Matrix Addition


Matrix Addition

Matrix addition is an element-wise operation, which makes it highly parallelizable. Each element in

the resulting matrix can be computed independently. Using Python, we can parallelize this operation

using the concurrent.futures module, multiprocessing, or even GPU acceleration using CUDA.
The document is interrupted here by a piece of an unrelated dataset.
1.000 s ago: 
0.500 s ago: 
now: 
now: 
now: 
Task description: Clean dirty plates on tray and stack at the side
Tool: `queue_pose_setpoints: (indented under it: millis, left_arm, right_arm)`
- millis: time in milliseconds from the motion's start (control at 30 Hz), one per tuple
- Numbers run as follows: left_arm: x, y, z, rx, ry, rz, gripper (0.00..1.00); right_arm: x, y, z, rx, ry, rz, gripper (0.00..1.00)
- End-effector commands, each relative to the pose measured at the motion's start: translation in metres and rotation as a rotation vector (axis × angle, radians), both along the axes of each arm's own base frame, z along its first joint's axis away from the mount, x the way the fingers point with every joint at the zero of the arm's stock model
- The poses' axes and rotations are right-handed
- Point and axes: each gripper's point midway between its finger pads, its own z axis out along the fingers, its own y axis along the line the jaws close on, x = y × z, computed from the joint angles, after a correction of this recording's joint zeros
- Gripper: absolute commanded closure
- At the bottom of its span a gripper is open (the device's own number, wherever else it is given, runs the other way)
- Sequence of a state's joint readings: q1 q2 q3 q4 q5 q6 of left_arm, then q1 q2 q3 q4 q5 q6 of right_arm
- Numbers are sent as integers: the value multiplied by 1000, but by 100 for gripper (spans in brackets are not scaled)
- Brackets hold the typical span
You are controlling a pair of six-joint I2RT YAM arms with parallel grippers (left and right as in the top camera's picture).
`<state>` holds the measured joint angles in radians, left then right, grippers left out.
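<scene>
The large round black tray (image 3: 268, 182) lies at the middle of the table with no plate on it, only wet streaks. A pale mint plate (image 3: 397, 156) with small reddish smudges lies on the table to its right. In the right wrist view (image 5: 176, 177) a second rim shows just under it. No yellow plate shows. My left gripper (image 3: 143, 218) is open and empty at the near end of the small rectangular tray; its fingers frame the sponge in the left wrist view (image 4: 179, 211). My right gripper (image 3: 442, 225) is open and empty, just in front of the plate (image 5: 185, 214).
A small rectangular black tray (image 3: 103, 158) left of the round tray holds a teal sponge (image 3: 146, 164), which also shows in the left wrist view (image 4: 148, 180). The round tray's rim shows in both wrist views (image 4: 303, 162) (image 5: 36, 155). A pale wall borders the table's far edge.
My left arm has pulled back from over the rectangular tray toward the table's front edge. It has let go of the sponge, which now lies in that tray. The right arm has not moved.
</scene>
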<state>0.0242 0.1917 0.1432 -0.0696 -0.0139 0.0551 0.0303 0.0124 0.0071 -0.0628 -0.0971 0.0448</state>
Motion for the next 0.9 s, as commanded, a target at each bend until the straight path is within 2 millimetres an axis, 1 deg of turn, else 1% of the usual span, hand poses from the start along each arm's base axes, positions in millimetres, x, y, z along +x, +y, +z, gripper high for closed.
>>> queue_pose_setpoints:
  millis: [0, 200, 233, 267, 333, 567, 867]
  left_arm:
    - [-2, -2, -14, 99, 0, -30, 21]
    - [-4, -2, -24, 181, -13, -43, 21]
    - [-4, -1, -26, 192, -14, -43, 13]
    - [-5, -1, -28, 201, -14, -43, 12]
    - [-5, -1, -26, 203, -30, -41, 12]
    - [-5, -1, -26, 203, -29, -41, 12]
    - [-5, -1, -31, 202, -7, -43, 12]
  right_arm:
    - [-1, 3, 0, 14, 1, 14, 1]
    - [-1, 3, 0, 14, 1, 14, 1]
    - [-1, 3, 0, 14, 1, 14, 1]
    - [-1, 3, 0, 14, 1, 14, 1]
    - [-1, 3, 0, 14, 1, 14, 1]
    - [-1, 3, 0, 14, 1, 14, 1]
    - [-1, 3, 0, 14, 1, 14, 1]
Example Code for Sequential Matrix Addition : Before diving into parallelism, let’s look at how matrix addition is implemented sequentially:
In [8]:
import numpy as np
from pandas.tests.plotting.test_backend import restore_backend

# Define two matrix
A = np.array([[1, 2, 3], [4, 5, 6], [7, 8, 9]])
B = np.array([[1, 2, 3], [4, 5, 6], [7, 8, 9]])

C = A + B
print(C)
Out [8]:
[[ 2  4  6]
 [ 8 10 12]
 [14 16 18]]

Parallel Matrix Addition Using Threads

For parallelizing the matrix addition, we can divide the matrix

into rows or blocks and assign each portion to a separate thread for computation. Here’s how you can

do it using the ThreadPoolExecutor from the concurrent.futures module:

In [9]:
import numpy as np
from concurrent.futures import ThreadPoolExecutor

# Function to add two matrices row by row
def add_rows(row_a, row_b):
    return row_a + row_b

# Matrix addition with threading
def parallel_matrix_addition(A,B):
    with ThreadPoolExecutor() as executor:
        result = list(executor.map(add_rows, A, B))
    return np.array(result)

A = np.array([[1, 2, 3], [4, 5, 6], [7, 8, 9]])
B = np.array([[1, 2, 3], [4, 5, 6], [7, 8, 9]])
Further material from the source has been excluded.